▸ Your assignment: Without including the pictures, copy each line below exactly as it reads.

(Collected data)
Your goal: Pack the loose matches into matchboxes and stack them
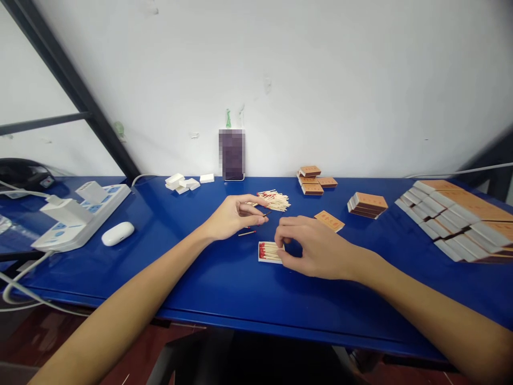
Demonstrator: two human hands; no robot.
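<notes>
A white matchbox tray lies on the blue table, with red-headed matches lined up in it. My right hand is curled over the tray's right end, thumb and finger close together at the matches. What they pinch, if anything, is hidden. Beyond it, my left hand is beside a loose heap of matches, with a thin dark-looking match at its fingertips. One single match lies on the table below that hand. An orange matchbox sleeve lies flat behind my right hand.
White trays lie at the back left, near a dark blurred-out device against the wall. Matchboxes stand at the back, with a small stack and a large stack rightward. A power strip and white earbud case are left.
</notes>
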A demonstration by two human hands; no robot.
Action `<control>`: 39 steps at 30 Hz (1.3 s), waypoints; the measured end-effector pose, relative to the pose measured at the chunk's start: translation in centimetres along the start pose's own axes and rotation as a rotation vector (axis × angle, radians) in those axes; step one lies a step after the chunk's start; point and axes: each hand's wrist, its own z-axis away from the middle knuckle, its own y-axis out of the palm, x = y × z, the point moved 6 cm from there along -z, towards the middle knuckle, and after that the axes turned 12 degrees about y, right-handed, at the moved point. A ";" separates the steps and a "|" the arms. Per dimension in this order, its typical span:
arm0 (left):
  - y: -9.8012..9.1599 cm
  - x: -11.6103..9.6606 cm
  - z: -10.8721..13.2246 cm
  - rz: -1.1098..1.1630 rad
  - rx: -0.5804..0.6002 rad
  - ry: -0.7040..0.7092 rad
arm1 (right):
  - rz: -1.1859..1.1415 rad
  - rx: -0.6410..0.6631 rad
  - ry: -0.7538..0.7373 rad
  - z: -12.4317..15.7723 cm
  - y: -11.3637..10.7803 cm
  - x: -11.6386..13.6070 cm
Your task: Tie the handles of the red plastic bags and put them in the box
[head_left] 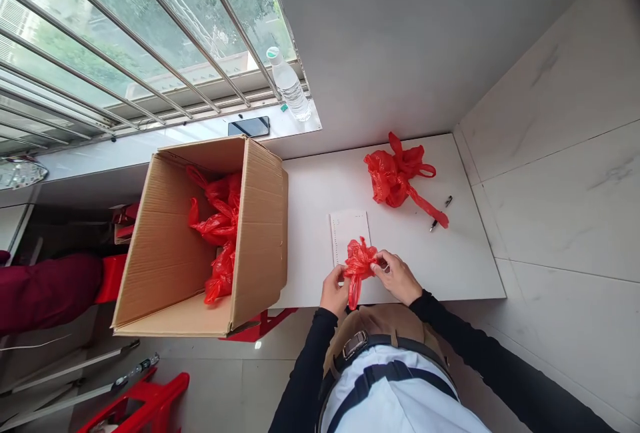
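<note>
the person works at the front edge of a white tabletop (310,199) with a small red bag (360,261) between both hands. the left hand (334,291) has its grip closed on the left side of the bag, thumb and fingers together on the plastic; the right hand (399,277) pinches the right side the same way. the bag is bunched up, with one loose end hanging toward the front edge, and it covers the near part of an open notebook (349,227). a larger red bag (390,179) lies near the back right corner, one tail stretching across a pen (433,225) toward the right edge. at the left end of the tabletop a cardboard box (261,233) opens toward the left, with more red bags (215,226) inside.

the step in hand looks like working the gathered plastic, either tying it or loosening it; which of the two cannot be told, since the fingers and folds hide any knot. the next move seems to call for steady pinching on both sides and a gentle, even pull, because thin film like this would likely tear if jerked.
</note>
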 end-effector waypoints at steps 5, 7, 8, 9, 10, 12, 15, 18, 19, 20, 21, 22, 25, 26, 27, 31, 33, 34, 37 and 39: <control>-1.2 3.1 0.5 -0.128 -0.106 -0.049 | 0.087 -0.080 0.043 -0.6 -0.6 -2.7; -0.7 2.6 0.6 -0.172 -0.104 0.010 | 0.103 -0.058 0.044 -0.5 -0.1 -3.1; -0.3 2.1 0.5 -0.192 -0.088 0.050 | 0.109 -0.044 0.043 -0.5 0.2 -3.2; 0.3 1.5 0.4 -0.210 -0.062 0.090 | 0.115 -0.032 0.043 -0.4 0.5 -3.1; 0.9 0.9 0.3 -0.227 -0.031 0.124 | 0.123 -0.022 0.043 -0.4 0.8 -3.0; 1.8 0.1 0.0 -0.257 0.020 0.165 | 0.140 -0.001 0.047 -0.3 1.2 -2.6; 2.0 -0.2 -0.4 -0.295 0.022 0.165 | 0.160 0.027 0.056 -0.4 1.2 -2.5; 0.6 0.5 -0.5 -0.340 -0.086 0.087 | 0.164 0.006 0.085 -0.6 0.3 -3.0; 0.0 0.9 -0.5 -0.350 -0.131 0.052 | 0.162 -0.014 0.102 -0.6 -0.1 -3.2; -0.6 1.1 -0.4 -0.355 -0.170 0.023 | 0.157 -0.035 0.118 -0.6 -0.5 -3.4; -1.1 1.2 -0.4 -0.353 -0.197 0.007 | 0.152 -0.050 0.130 -0.6 -0.8 -3.6; -1.3 1.1 -0.3 -0.345 -0.208 0.010 | 0.147 -0.056 0.134 -0.5 -1.0 -3.7; -0.9 -0.1 -0.4 -0.293 -0.152 0.095 | 0.139 -0.022 0.107 -0.5 -0.6 -3.2; -0.5 -0.5 -0.4 -0.271 -0.122 0.122 | 0.140 -0.009 0.095 -0.5 -0.4 -3.0; -0.2 -0.9 -0.4 -0.250 -0.099 0.138 | 0.141 0.000 0.090 -0.5 -0.2 -2.9; -0.4 -0.7 -0.5 -0.175 -0.162 0.080 | 0.136 -0.034 0.134 -0.7 -0.4 -3.4; -1.2 -0.1 -0.3 -0.125 -0.241 0.024 | 0.130 -0.075 0.170 -0.8 -1.0 -4.1; -1.5 0.1 -0.2 -0.094 -0.273 0.002 | 0.129 -0.094 0.180 -0.8 -1.3 -4.5; -2.1 -0.1 0.0 0.017 -0.312 -0.016 | 0.141 -0.148 0.143 -0.8 -2.0 -4.7; -1.9 -0.8 -0.1 0.094 -0.299 -0.001 | 0.152 -0.180 0.070 -0.8 -2.2 -4.0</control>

▸ Answer to this task:
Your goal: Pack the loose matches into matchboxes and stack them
Demonstrator: two human hands; no robot.
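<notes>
A white matchbox tray lies on the blue table, with red-headed matches lined up in it. My right hand is curled over the tray's right end, thumb and finger close together at the matches. What they pinch, if anything, is hidden. Beyond it, my left hand is beside a loose heap of matches, with a thin dark-looking match at its fingertips. One single match lies on the table below that hand. An orange matchbox sleeve lies flat behind my right hand.
White trays lie at the back left, near a dark blurred-out device against the wall. Matchboxes stand at the back, with a small stack and a large stack rightward. A power strip and white earbud case are left.
</notes>
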A demonstration by two human hands; no robot.
Action `<control>`: 39 steps at 30 Hz (1.3 s), waypoints; the measured end-effector pose, relative to the pose measured at the chunk's start: translation in centimetres along the start pose's own axes and rotation as a rotation vector (axis × angle, radians) in those axes; step one lies a step after the chunk's start; point and axes: each hand's wrist, its own z-axis away from the middle knuckle, its own y-axis out of the palm, x = y × z, the point moved 6 cm from there along -z, towards the middle knuckle, and after that the axes turned 12 degrees about y, right-handed, at the moved point. A ";" separates the steps and a "|" the arms. Per dimension in this order, its typical span:
arm0 (left):
  - y: -9.8012..9.1599 cm
  - x: -11.6103..9.6606 cm
  - z: -10.8721..13.2246 cm
  - rz: -1.1098..1.1630 rad
  - rx: -0.5804..0.6002 rad
  - ry: -0.7040..0.7092 rad
arm1 (right):
  - rz: -1.1859..1.1415 rad
  - rx: -0.6410..0.6631 rad
  - ry: -0.7538..0.7373 rad
  - z: -12.4317..15.7723 cm
  - y: -11.3637..10.7803 cm
  - x: -11.6386..13.6070 cm
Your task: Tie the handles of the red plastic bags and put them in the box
[head_left] 
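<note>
the person works at the front edge of a white tabletop (310,199) with a small red bag (360,261) between both hands. the left hand (334,291) has its grip closed on the left side of the bag, thumb and fingers together on the plastic; the right hand (399,277) pinches the right side the same way. the bag is bunched up, with one loose end hanging toward the front edge, and it covers the near part of an open notebook (349,227). a larger red bag (390,179) lies near the back right corner, one tail stretching across a pen (433,225) toward the right edge. at the left end of the tabletop a cardboard box (261,233) opens toward the left, with more red bags (215,226) inside.

the step in hand looks like working the gathered plastic, either tying it or loosening it; which of the two cannot be told, since the fingers and folds hide any knot. the next move seems to call for steady pinching on both sides and a gentle, even pull, because thin film like this would likely tear if jerked.
</note>
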 end-effector waypoints at steps 5, 7, 8, 9, 10, 12, 15, 18, 19, 20, 21, 22, 25, 26, 27, 31, 33, 34, 37 and 39: <control>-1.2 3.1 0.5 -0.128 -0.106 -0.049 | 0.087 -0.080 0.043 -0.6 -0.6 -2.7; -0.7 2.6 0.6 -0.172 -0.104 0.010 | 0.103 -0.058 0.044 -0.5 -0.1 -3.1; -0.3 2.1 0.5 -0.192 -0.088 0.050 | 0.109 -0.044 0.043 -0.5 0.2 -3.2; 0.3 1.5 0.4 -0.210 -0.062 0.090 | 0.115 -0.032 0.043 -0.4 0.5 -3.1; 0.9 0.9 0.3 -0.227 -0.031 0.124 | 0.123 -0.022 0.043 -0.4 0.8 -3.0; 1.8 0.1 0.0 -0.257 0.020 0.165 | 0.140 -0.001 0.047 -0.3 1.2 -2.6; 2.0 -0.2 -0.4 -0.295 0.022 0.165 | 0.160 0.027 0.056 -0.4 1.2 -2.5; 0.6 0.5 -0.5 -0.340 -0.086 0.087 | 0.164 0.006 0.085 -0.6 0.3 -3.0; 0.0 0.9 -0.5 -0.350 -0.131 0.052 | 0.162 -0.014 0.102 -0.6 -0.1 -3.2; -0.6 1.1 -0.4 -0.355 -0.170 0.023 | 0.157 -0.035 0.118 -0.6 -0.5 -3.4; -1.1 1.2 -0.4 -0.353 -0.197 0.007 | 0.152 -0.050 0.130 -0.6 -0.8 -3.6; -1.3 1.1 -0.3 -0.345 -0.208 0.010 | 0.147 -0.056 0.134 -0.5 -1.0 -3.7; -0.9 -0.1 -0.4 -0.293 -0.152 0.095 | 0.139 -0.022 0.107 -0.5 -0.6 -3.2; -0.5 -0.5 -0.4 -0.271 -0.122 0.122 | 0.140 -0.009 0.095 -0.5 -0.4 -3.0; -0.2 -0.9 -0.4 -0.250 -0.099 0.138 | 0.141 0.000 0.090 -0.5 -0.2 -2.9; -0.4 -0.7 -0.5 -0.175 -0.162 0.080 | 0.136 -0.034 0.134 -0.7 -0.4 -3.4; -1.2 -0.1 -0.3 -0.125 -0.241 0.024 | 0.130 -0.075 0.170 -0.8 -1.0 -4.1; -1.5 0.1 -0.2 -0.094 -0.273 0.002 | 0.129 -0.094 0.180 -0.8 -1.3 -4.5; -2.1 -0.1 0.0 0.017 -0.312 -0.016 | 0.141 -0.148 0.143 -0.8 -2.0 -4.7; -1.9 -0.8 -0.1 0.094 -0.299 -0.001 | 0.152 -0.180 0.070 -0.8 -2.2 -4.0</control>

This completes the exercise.